Pulling the Plug on "Carpet Karaoke" - Reforming Forced Removals From the UK

The Government should look carefully at the experience of other EU countries. In Germany and France the state uses its own law enforcement personnel for this work. The German experience, where independent monitors are in place on each flight, suggests that allegations of harm during removals can be significantly reduced.

The system of forced removals from the UK - which was brought sharply into focus in October last year when Jimmy Mubenga died in tragic circumstances on a flight to Angola from Heathrow - is in need of radical reform.

Private security contractors carrying out forced removals are badly trained and unaccountable. They have used dangerous 'control and restraint' techniques which have led to numerous people alleging ill-treatment. These techniques appear to have resulted in Jimmy Mubenga's death. His widow, Adrienne, is now bringing up their five children without a father. She has joined today with Amnesty International to demand a complete overhaul of the system of forced removals from the UK.

Her husband Jimmy would, she believes, still be alive today if someone independent had been on that flight to monitor how he was being treated. Witnesses said he was screaming "I can't breathe, I can't breathe". But they were just passengers on a commercial flight and had no idea what was happening or whether they should intervene. We're calling for independent monitors on every forced removal flight.

The training of these private contractors also needs a radical overhaul. Our researchers spoke to people who have carried out removals for these companies. They told us that contractors were going on these flights without the required training, yet they were accredited by the Home Office all the same. Training in the safe use of handcuffs - which can cause real pain and damage when wrongly used - is not mandatory. And there's no specific training in how to restrain people safely in the very particular situation on board an aircraft, leading to the use of dangerous techniques that put people's lives at risk.
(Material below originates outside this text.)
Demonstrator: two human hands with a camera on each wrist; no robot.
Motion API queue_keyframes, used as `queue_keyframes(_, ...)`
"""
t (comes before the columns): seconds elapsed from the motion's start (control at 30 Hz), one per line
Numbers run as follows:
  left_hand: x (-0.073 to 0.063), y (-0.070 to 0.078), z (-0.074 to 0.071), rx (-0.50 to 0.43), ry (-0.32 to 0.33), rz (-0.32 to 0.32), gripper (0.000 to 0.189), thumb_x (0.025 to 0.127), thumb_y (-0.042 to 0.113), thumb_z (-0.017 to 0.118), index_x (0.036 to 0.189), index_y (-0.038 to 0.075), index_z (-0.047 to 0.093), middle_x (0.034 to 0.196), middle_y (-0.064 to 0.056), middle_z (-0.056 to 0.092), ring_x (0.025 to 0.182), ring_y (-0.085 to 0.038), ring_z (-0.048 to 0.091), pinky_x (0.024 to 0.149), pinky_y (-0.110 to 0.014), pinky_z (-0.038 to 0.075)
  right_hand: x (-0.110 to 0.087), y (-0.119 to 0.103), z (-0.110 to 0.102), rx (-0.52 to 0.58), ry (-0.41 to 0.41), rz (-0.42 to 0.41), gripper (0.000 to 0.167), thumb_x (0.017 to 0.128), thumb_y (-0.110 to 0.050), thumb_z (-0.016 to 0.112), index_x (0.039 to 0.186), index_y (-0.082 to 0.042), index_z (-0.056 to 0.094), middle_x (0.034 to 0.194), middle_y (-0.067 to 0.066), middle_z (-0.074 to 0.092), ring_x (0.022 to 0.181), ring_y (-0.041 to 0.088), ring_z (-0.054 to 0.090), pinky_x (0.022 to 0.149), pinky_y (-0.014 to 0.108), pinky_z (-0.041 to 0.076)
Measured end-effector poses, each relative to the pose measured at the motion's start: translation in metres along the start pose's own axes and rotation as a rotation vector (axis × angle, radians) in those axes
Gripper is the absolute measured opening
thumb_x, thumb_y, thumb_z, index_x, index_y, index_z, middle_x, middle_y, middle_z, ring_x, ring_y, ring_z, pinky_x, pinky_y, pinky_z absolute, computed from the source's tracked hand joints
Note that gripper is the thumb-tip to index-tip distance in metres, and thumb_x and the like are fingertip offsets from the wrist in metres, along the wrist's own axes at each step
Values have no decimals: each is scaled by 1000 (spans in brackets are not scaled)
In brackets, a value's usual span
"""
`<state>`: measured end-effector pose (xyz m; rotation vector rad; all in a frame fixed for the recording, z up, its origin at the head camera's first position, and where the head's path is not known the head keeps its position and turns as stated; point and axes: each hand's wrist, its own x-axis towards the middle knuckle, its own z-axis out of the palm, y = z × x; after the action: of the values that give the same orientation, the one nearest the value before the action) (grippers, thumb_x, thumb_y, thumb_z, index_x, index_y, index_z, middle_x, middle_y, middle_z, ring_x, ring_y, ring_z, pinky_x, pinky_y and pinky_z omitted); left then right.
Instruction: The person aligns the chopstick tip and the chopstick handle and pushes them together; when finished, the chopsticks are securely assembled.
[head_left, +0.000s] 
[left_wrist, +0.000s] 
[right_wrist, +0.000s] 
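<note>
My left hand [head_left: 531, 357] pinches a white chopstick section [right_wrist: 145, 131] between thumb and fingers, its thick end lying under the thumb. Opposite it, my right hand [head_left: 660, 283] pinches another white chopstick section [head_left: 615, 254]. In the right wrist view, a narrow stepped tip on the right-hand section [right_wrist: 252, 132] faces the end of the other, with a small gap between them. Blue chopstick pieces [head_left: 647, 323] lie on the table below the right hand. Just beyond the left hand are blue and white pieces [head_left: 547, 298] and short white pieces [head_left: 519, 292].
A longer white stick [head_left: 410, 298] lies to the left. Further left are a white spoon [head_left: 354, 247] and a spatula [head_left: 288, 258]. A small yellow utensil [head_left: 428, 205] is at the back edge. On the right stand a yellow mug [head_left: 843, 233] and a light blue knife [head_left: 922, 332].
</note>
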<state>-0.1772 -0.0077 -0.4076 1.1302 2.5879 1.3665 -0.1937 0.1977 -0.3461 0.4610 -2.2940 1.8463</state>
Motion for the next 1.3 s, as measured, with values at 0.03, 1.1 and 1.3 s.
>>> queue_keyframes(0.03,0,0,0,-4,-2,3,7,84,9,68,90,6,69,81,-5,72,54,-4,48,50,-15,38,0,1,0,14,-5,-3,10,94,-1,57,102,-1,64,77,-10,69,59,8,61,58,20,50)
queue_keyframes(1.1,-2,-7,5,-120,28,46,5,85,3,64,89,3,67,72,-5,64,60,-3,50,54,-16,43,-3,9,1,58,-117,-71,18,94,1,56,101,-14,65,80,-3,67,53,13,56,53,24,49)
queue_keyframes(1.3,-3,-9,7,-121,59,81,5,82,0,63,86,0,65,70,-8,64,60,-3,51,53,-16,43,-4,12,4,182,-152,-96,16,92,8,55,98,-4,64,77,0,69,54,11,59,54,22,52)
"Carpet karaoke" is one of these techniques. It earned its nickname among contractors because the detainee's face is forced into the aircraft's carpet, causing them to scream 'like a bad karaoke singer'. They are handcuffed, with a tight seatbelt through the cuffs and their head pushed down between their legs, wedged behind the seat in front. There is a serious risk that people can die when this technique is used.

When Joy Gardener died in 1993 during an enforced removal from the UK, people were shocked at the brutal way she was treated by the police. I remember hearing a poem read by Benjamin Zephaniah about her death as police pinned her to the floor and metres of tape were wound round her. The death of Jimmy Mubenga should be a similar wake-up call to the Home Office.

We're asking people to go to www.amnesty.org.uk/removal and write to Home Secretary Theresa May and urge her to bring forced removals, and the private companies that conduct them, under control. All UK removals should be monitored by an independent body which accompanies and reports on all stages of the removal process. Training needs to be significantly improved, with rigorous checks that staff have received the required level of training before they are allowed to accompany detainees. Better training and independent monitoring also protects the contractors themselves from injury and from allegations of improper treatment.

To improve accountability, all complaints should be investigated by an independent body - not by the company itself and the UK Border Agency, as is current practice.

And companies should not be allowed to sub-contract removals work out to third companies, as reportedly happens today.

The Government should look carefully at the experience of other EU countries. In Germany and France the state uses its own law enforcement personnel for this work. The German experience, where independent monitors are in place on each flight, suggests that allegations of harm during removals can be significantly reduced.

Our report doesn't oppose forced removals per se - we acknowledge that the UK does need to forcibly remove some people from the country. But removals should be conducted safely and those being removed should be treated humanely. They are still people, after all.

Benjamin Zephaniah's poem was published 15 years ago and was written about a mother, not a father like Jimmy Mubenga. But its sentiment, embodied in these lines, applies as much today and to anyone facing removal from this country, as it did back then:

No matter what the law may say

A mother should not die this way

Let human rights come into play

And to everyone apply.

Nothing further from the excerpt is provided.